While the SMART Center structure is quite simple, it marks the beginning of a stable program that will offer training and facilitate sharing of expertise in WaSH programs. The shipping container in the photos below will function as an office and storeroom, while a shelter built around it will be utilized as a meeting and training area.
It was planned that the Center would host training sessions in late March on the manufacturing and use of variations of rope pumps, sanitation slabs, and ‘3R’ — water recharge, retention, and reuse. However, the sessions have had to be delayed, and the hope is that they can take place towards the end of this year. The SMART Center is working together with Peter Mahal, Director General of Rural Water Supply and Sanitation within the Ministry of Electricity, Dams, Irrigation and Water Resources, who has been our government contact since our first visit to Juba in 2014. He remains very enthusiastic and supportive of the goals of the WaSH program under the WaSH). His presence adds credibility and durability to what we are doing.
Jodi continues to work towards the opening of the EERN nursing school. When the government approved the operation of the nursing school, it expanded the educational authority of the EERN to open a university. We are now the University of the EERN-Esperance (“Esperance” means hope in French). The nursing school moves forward “step by step” per Mr. Chako Cheriff, the director of the CADR (the development branch of the church) and the university. In preparation for opening later this year, Jodi asked Mrs. Maureen Sloan to present a one-day workshop on the Christian Worldview of Nursing to those involved in helping with the school and with key advisors in the operation of the school. The purpose was to initiate conversation around what it means to be a Christian nursing school not only in the final production of nursing students but also administratively and legally.
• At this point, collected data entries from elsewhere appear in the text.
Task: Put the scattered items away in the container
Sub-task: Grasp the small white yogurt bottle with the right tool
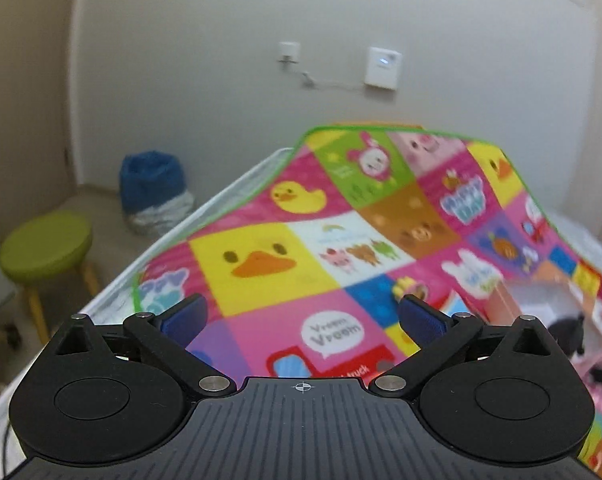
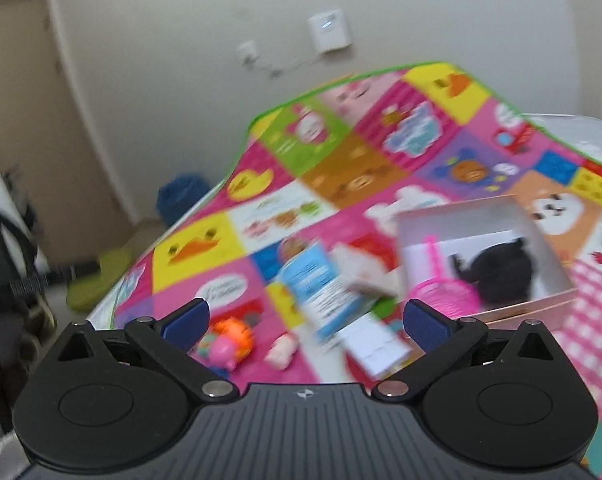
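Scattered items lie on the bright cartoon-print play mat [image 2: 341, 184] in front of you, and the container, an open white box [image 2: 485, 220] with pinkish outer walls, sits on the mat toward its right edge in the right wrist view. Inside that box you can see a black plush toy [image 2: 501, 268] against the far right wall and a pink slotted scoop [image 2: 441, 284] leaning at the near wall, its handle pointing up toward the box's far left corner. Outside the box, just beside its left wall, a blue and white carton [image 2: 321, 292] lies tilted on the mat, blurred by motion, with a small flat white piece [image 2: 371, 286] touching its right side. Nearer to you, toward the near edge of the mat, an orange and pink toy [image 2: 229, 342] lies just beside a small pale pink figure [image 2: 281, 352]; both are too blurred to name further. Your right gripper [image 2: 305, 316] has its jaws spread fully wide and nothing between the blue pads [image 2: 425, 320]; it hangs over the near edge of the mat, above the two small toys. Your left gripper [image 1: 301, 316] is likewise spread to its widest and holds nothing, and it hovers over the left part of the mat, where a small yellow object [image 1: 405, 286] lies near its right finger. In that view the box shows only at the right, blurred. Off the mat to the left, a green stool [image 1: 45, 248] and a blue bag [image 1: 149, 184] stand on the floor by the wall.
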Demonstrator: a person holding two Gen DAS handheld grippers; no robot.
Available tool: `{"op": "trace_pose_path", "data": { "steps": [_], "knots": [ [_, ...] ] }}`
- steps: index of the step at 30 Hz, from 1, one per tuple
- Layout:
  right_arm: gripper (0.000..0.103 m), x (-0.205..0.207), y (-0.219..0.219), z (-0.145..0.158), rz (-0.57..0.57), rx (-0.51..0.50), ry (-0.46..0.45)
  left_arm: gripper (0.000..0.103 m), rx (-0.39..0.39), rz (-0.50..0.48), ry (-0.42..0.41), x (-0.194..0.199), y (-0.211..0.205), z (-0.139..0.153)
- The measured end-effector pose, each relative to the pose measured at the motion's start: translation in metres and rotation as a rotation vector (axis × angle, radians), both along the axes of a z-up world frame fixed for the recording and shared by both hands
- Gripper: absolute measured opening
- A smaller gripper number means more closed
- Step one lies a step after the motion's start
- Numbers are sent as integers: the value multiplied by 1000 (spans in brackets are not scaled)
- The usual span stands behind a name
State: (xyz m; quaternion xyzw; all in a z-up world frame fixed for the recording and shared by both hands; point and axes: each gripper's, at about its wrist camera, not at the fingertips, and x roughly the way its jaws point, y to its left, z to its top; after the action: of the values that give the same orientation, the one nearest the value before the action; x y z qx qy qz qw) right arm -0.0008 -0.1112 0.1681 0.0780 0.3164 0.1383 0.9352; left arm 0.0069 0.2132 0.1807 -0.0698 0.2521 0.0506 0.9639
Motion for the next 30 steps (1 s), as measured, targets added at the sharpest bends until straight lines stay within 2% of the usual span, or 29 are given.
{"op": "trace_pose_path", "data": {
  "steps": [2, 4, 6, 12, 15, 17, 18, 19, 23, 28, 30],
  "knots": [
    [94, 6, 28, -13, 30, -87, 20, 103, -18, 17, 0, 1, 9, -3],
    [69, 17, 53, -29, 86, -173, 45, 103, -31, 13, 10, -2, 15, -9],
    [57, 32, 71, -45, 89, -206, 84, 103, -36, 1, 27, -1, 20, -13],
    [52, 92, 90, -93, -8, -185, 200, 103, -19, -72, 52, 0, 25, -22],
    [52, 112, 92, -114, -17, -177, 263, 103, 9, -131, 72, 5, 17, -29],
    [44, 119, 92, -125, -6, -180, 308, 103, 29, -175, 95, 9, 6, -36],
    [30, 120, 91, -129, 3, -183, 328, 103, 36, -196, 111, 11, -1, -40],
    [25, 120, 90, -131, 15, -188, 340, 103, 40, -212, 121, 12, -7, -44],
    [25, 103, 74, -121, 28, -218, 310, 103, 77, -298, 153, 18, -38, -55],
    [25, 55, 28, -77, 13, -153, 243, 103, 135, -372, 217, 26, -76, -72],
    [25, 33, 5, -61, -32, -113, 226, 103, 125, -379, 251, 28, -93, -77]
  ]
}}
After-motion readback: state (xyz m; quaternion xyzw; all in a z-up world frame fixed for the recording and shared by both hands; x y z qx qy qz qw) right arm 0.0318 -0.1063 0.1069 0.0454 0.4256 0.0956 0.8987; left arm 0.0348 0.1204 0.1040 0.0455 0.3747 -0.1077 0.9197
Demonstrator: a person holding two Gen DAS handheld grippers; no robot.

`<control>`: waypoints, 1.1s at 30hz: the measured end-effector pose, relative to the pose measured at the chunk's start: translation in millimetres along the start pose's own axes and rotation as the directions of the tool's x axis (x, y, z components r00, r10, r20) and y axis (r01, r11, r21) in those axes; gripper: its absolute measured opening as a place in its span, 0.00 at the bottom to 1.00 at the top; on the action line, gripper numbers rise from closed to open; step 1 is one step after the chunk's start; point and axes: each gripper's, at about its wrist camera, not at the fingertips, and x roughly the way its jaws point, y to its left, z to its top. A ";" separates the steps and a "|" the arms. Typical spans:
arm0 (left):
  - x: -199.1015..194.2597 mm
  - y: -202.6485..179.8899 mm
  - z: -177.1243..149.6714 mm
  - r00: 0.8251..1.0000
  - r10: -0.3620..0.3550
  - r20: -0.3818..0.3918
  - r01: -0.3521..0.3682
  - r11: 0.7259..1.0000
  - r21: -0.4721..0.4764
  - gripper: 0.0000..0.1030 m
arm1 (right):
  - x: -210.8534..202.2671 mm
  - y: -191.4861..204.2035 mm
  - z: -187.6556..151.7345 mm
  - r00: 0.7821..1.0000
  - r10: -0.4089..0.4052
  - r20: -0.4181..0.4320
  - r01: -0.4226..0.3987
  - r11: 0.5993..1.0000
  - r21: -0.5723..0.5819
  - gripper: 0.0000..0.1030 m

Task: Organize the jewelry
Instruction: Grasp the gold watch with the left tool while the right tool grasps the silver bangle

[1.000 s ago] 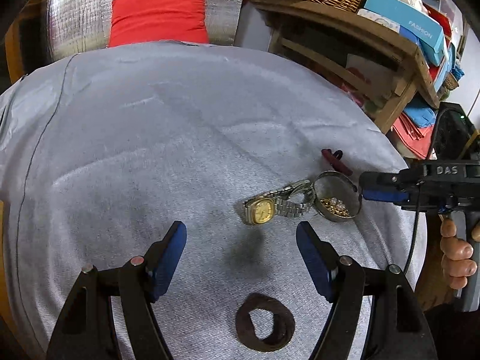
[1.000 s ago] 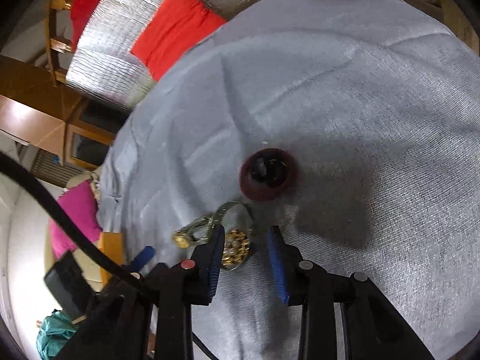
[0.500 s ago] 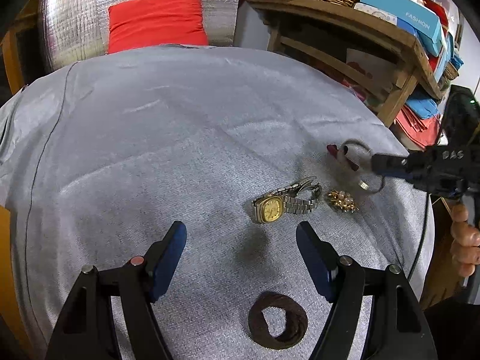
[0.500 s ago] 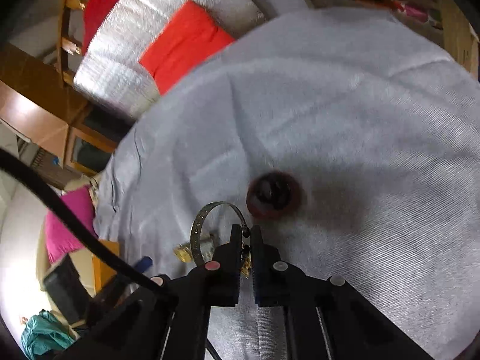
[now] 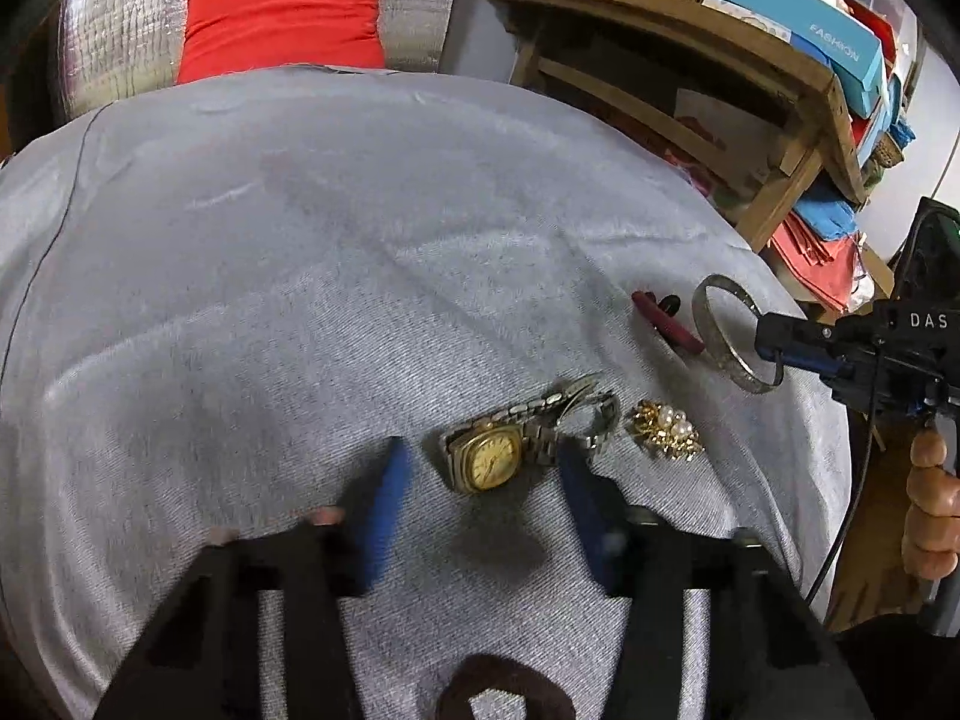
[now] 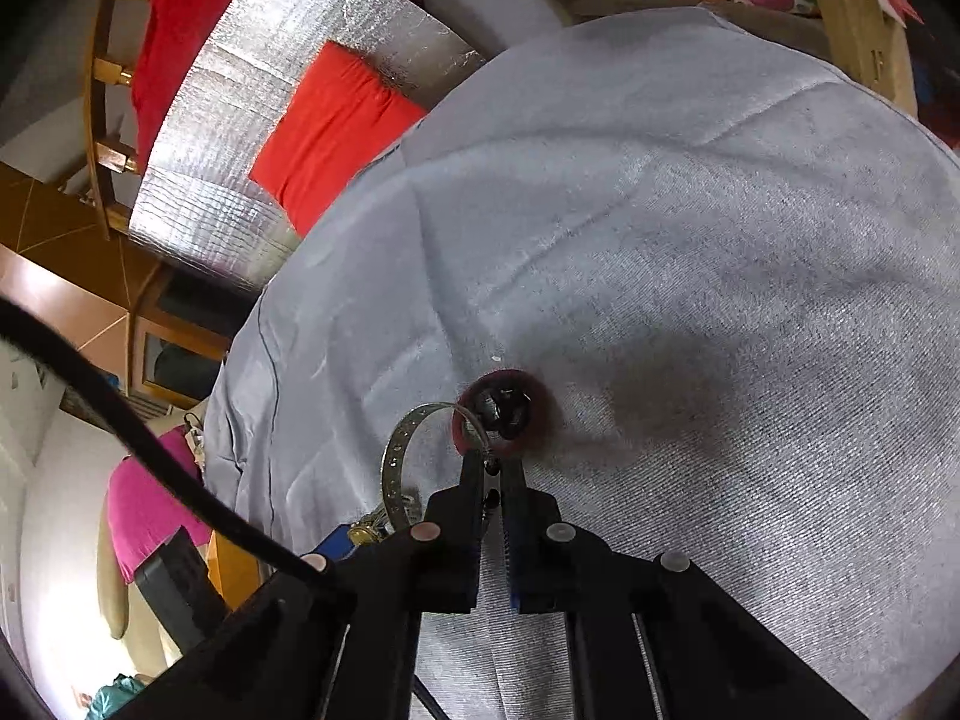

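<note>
A gold watch [image 5: 489, 461] with a metal band lies on the grey cloth [image 5: 300, 300]. My left gripper [image 5: 483, 456] straddles it, blue fingers [image 5: 384, 504] either side. Its jaws are closing and the pads stand clear of the watch. A gold and pearl brooch [image 5: 663, 429] lies just right of the band. My right gripper [image 6: 493, 462] is shut on the rim of a silver bangle [image 6: 399, 462], held above the cloth. From the left wrist the bangle [image 5: 726, 333] hangs beside a dark red round dish [image 5: 666, 321]. In the right wrist view, that dish [image 6: 510, 414] sits just beyond the fingertips.
A brown hair tie [image 5: 498, 690] lies at the near edge under my left gripper. A red cushion [image 5: 282, 12] and silver quilted padding lie beyond the cloth. A wooden shelf [image 5: 690, 30] with a basket and boxes stands at the right. A person's hand [image 5: 930, 510] grips the right handle.
My right gripper shut on the bangle, lifted it off the brooch and carried it toward the red dish. My left gripper moved forward over the watch and its jaws narrowed.
</note>
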 end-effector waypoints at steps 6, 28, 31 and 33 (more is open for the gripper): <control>5.4 -3.0 3.8 0.999 -0.044 -0.004 0.044 0.999 -0.010 0.25 | -0.5 -1.5 -0.4 1.000 0.001 0.006 -0.001 1.000 0.018 0.06; -48.8 44.7 -0.6 0.994 -0.001 0.105 0.009 0.997 -0.082 0.11 | -28.7 -31.4 7.3 0.992 -0.056 0.115 0.036 0.985 0.166 0.06; -45.8 46.8 -2.1 0.996 -0.004 0.086 0.011 0.996 -0.084 0.11 | -28.2 -31.4 5.9 0.992 -0.057 0.112 0.038 0.986 0.162 0.06; -42.8 47.4 -2.9 0.998 0.000 0.067 0.006 0.996 -0.085 0.12 | -26.9 -29.3 5.0 0.993 -0.050 0.106 0.033 0.987 0.157 0.06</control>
Maureen is a very experienced nurse and nurse trainer, and she and her anesthesiologist husband, Dr. Paul Sloan, volunteer at the Cure Hospital in Niamey and other Cure Hospitals around the world.
The workshop took place March 13 in one of the two furnished classrooms in the nursing school and made use of the school’s newly acquired projector mounted on the ceiling. It was exciting to see the classroom being used and that the equipment worked well. The translated title of the slide that Maureen is pointing to in the photo reads, “God makes the difference in nursing.”
Reflecting on these months, the emphasis has been on prayer and gratitude. During Jim’s health crisis, among the prayers for healing were prayers for accepting and seeking God’s will. The same for the steps forward with Jim’s work in South Sudan and our work in Niger. However, we are ultimately most grateful for God, who is omniscient and omnipresent.
Thank you for your support for us and the work we are able to do through the church.